Ruby Tuples (and file scanning)

I enjoyed Andrew Pontious’s recent episode of Edge Cases podcast talking about tuples. I’m doing a lot of Ruby these days, so I thought I’d add my two cents worth about using tuples in Ruby.

It’s true that there is no separate tuple class, but Ruby arrays can do everything that tuples in Python can do.

To assign two variables, you can do:

a, b = 1, 2

Which is equivalent to:

a, b = [1, 2]

Which is equivalent to:

a = 1
b = 2

Elements not present are treated as nil, so a, b = 1 assigns the value 1 into a and nil into b.

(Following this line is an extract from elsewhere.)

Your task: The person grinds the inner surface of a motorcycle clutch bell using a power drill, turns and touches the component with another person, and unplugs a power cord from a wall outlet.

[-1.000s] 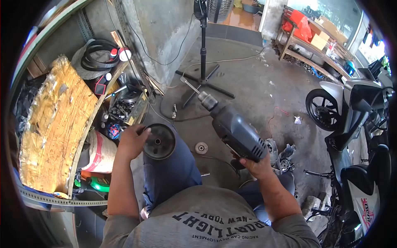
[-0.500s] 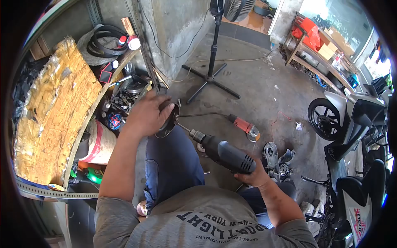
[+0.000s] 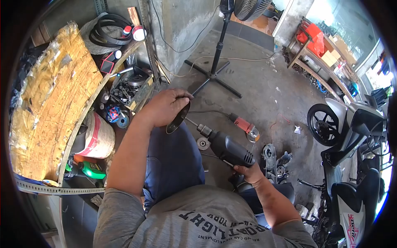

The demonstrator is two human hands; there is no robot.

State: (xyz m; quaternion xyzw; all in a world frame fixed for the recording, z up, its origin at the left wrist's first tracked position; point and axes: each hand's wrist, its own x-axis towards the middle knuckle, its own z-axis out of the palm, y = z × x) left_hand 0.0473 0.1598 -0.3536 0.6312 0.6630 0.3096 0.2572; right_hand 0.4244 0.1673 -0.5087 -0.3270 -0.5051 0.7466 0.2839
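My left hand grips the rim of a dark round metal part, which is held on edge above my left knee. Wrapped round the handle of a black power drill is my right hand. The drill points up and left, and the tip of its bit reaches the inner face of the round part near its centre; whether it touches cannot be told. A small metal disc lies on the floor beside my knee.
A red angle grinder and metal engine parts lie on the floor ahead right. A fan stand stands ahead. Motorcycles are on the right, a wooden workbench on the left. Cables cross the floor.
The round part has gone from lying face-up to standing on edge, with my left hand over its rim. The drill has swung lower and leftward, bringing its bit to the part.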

Functions can return arrays like so:

def f(x)
  [1, 2]
end

def g(x)
  return 1, 2
end  

The Ruby way to iterate a list of items is with the each method that takes a block:

[1,2,3].each { |x| puts x }

Calls the block 3 times with x having the values 1, 2 and 3 from the list. If these items are themselves arrays, then the items in those sub-arrays can be expanded out into the block variables, like so:

[[1,2], [3,4], [5,6]].each { |a, b| puts "a = #{a}, b = #{b}" }
# outputs:
# a = 1, b = 2
# a = 3, b = 4
# a = 5, b = 6

Hashes can also be enumerated this way, where each key value pair is represented as an array with 2 items:

{a: 1, b: 2, c: 3}.each { |key, value| puts "#{key} => #{value}"}
# outputs:
# a => 1
# b => 2
# c => 3

Python’s list comprehension is really great. Where in python you might write the following to select only items from a list given some condition determined by the function g(x), and return the value f(x) for those values:

results = [f(x) for x in source_list if g(x)]

Ruby achieves the same with select and map methods, which can be composed in either order according to your needs. The Ruby equivalent would be:

results = source_list.select { |x| g(x) }.map { |x| f(x) }

Python’s list comprehension can only do these two things, in that order. By making the select step and the map steps separate in Ruby, they can be composed in any order. To reverse the map and select order in Ruby:

results = source_list.map { |x| f(x) }.select { |x| g(x) }

This is not so easy in python:

results = [y for y in [f(x) for x in source_list] if g(y)]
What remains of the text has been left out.